Wenn man nicht darüber reden kann,

dass man anders empfindet, als von einem erwartet, wenn man ständig am Rande des Suizides steht, dann ist das nicht unbedingt ein befreiendes, starkes Coming-of-Age. Wenn zuhause ein Vater ist, der in betrunkenem Zustand gewalttätig wird. Wenn bei den Gleichaltrigen im Schwimmclub verächtlich über Schwuchteln gesprochen wird und das in Ingolstadt, so verwundert es nicht, dass es den Protagonisten Dietmar Holzapfel von zu Hause weg nach München zog, wo in Nischen ein liberaleres Klima herrschte.
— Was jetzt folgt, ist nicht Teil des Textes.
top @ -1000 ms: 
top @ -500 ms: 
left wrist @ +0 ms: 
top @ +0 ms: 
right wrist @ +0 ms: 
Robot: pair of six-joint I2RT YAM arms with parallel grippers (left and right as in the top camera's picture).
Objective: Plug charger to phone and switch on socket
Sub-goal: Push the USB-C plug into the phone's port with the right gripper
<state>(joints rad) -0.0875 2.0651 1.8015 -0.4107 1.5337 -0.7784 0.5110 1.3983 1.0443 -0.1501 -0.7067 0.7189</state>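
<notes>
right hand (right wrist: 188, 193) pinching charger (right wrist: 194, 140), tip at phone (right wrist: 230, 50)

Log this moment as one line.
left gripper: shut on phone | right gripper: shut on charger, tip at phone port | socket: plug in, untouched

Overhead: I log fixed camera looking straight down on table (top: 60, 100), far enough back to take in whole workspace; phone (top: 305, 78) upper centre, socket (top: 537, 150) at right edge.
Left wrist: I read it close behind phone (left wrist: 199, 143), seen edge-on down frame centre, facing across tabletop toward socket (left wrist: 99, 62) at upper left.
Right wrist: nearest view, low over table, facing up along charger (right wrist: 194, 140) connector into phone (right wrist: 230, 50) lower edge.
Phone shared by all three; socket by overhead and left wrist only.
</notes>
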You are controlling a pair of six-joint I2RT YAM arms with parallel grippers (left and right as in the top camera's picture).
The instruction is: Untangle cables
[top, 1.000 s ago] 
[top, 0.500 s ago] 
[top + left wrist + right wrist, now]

Der Name des Protagonisten dieser Lebenslinien von Tanja von Ungern-Sternberg unter der redaktionellen Obhut von Martin Kowalczyk ist untrennbar mit dem Kultlokal und der berühmten Männersauna Deutsche Eiche verbunden. Insofern liegt die Verführung zur Produktwerbung nahe.

Aber Tanja von Ungern-Sternberg umgeht diese Falle vorbildlich, wenn man beispielsweise mit der unverblümten Produktwerbung für Madame Chutney des BR vergleicht (wobei es dort allerdings um eine Kochsendung gingt).

Durch Holzapfels Reflektiertheit werden dies ungewöhnlich spannende Lebenslinien. Es ist eine schwule Emanzipationsgeschichte, die immer wieder auch den Stand der Anerkennung resp. Diskriminierung in der deutschen Gesellschaft spiegelt.

Holzapfel erzählt von seinem Kampf um Gerechtigkeit, das meint auch das Recht auf eine Liebe und dass er Ungerechtigkeit nicht ertragen kann. Diese Lebenslinien berichten auch von einer großen Liebe, derjenigen zu Sepp, der eine nicht ganz leichte Ménage à trois vorausgegangen ist, der mit Nicky. Dieser hat Dietmar adoptiert und ihm seinen heutigen Familiennamen gegeben; hat ihm die Deutsche Eiche hinterlassen und Dietmar und Sepp zu Wirten gemacht.

Diese Lebenslinien machen einen mit einem wachen Menschen bekannt, den offenbar nie persönlicher Ehrgeiz getrieben hat, der zuerst sein eigenes Glück gesucht (und gefunden) hat, was er dann mit der Gesellschaft in Einklang zu bringen versuchte; der an seinem Ort Verantwortung übernimmt und vor allem, der nicht einer ist, der jammert und ständig die Schuld bei irgendwem anderen sucht oder mit Pauschalsätzen die Welt verändern will. Es entsteht der Eindruck eines vorbildlichen Bürgers, der sich in keiner Weise über andere erhebt.